◆ EXERCISE BRIEF:
Write out again, exactly, the lines below starting at the one with "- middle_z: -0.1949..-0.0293" and ending at the one with "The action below".

━━━━━ DATA EXCERPT

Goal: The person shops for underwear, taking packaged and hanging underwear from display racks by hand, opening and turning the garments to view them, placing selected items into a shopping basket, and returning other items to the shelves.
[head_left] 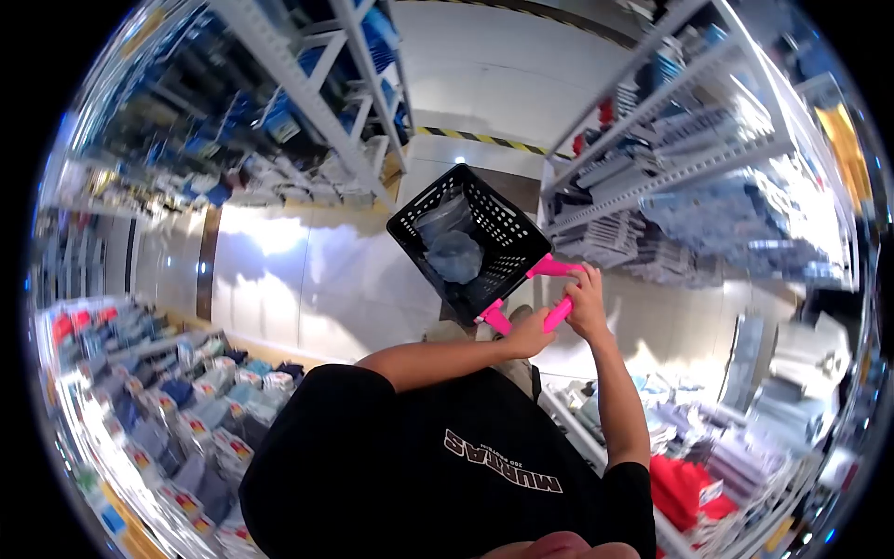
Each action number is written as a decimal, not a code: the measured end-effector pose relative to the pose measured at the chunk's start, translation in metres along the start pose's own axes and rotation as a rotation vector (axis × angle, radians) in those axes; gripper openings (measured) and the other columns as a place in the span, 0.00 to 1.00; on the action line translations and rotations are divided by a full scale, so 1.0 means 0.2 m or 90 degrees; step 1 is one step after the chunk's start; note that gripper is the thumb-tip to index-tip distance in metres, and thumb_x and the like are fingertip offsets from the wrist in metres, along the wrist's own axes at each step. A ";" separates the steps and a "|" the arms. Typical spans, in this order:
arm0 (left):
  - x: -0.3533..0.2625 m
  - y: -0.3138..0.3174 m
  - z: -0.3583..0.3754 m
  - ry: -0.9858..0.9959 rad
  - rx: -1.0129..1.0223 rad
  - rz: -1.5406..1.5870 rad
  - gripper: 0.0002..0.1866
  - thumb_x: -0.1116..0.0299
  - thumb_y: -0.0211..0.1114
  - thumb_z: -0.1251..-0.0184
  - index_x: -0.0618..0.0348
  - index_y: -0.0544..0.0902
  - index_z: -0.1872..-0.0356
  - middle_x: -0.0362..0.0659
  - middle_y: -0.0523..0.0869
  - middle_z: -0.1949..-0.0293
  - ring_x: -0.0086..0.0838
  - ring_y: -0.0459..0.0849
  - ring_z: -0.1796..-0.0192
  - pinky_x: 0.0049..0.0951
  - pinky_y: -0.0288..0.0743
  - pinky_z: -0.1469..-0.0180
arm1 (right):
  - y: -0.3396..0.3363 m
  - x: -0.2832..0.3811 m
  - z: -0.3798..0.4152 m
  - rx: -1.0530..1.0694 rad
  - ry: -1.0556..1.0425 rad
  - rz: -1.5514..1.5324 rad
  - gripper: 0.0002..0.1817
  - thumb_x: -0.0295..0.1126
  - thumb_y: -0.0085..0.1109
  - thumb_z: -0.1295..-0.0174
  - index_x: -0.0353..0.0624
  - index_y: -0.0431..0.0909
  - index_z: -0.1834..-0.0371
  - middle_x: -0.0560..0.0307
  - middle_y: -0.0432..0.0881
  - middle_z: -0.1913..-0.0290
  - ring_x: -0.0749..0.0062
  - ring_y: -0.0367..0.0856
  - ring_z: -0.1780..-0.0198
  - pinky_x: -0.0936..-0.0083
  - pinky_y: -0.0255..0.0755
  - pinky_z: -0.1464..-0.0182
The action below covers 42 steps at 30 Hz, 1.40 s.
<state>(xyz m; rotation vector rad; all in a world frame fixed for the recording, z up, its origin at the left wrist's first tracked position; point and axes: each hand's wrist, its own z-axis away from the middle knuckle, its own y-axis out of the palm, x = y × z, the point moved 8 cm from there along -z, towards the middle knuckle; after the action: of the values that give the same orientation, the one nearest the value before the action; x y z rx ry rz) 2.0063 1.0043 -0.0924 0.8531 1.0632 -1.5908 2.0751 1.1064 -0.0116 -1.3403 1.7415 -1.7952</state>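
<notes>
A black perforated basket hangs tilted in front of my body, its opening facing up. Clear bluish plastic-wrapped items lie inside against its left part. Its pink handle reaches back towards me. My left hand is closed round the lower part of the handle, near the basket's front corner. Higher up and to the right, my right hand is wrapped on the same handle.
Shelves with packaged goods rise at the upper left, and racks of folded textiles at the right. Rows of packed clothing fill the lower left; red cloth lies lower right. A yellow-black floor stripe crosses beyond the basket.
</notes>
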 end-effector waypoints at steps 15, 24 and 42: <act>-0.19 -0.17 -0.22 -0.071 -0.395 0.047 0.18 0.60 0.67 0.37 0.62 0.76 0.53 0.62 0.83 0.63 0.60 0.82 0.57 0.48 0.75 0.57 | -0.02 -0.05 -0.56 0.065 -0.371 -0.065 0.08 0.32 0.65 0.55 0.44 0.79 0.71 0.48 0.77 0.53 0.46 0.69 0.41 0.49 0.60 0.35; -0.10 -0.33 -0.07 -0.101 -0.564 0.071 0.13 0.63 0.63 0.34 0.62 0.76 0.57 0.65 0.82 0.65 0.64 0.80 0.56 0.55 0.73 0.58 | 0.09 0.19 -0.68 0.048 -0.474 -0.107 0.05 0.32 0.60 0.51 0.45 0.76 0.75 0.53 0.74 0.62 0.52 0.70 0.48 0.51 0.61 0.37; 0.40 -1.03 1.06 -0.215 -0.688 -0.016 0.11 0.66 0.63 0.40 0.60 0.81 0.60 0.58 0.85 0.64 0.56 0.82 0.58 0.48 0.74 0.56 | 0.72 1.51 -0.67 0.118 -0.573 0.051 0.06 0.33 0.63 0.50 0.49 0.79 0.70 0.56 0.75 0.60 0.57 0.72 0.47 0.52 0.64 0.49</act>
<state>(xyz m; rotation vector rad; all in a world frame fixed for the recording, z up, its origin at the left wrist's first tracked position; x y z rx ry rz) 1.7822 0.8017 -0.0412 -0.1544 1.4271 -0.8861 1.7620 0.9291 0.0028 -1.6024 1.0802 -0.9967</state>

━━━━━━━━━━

◆ TASK RESPONSE:
  - middle_z: -0.1949..-0.0293
  - ring_x: -0.0086..0.0838
  - ring_y: -0.0459..0.0849
  - ring_z: -0.1796..-0.0192
  - pinky_x: 0.0049..0.0951
  - pinky_y: -0.0288..0.0743
  - pinky_z: -0.1469..-0.0180
arm1 (right):
  - y: -0.3396..0.3363 m
  - x: -0.2832..0.3811 m
  - z: -0.3798..0.4152 m
  - rx: -1.0530..1.0694 rad
  - ry: -1.0556..1.0425 rad
  - rz: -1.5514..1.5324 rad
  - gripper: 0.0002..0.1817
  - thumb_x: -0.0295..0.1126
  - thumb_y: -0.0085..0.1109
  - thumb_z: -0.1295..-0.0174
  - index_x: -0.0353..0.0624
  - index_y: -0.0431..0.0909
  - index_z: -0.1834..-0.0371
  - middle_x: -0.0560..0.0307
  - middle_y: -0.0432..0.0881
  - middle_z: -0.1913..-0.0290
  - ring_x: -0.0749..0.0062
  - ring_y: -0.0367..0.0856
  - ring_z: -0.1780..-0.0198
  - pinky_x: -0.0936..-0.0083
  - pinky_y: -0.0255..0.0755
  - pinky_z: -0.1464..-0.0182
The action below covers 42 steps at 30 Hz, 1.40 s.

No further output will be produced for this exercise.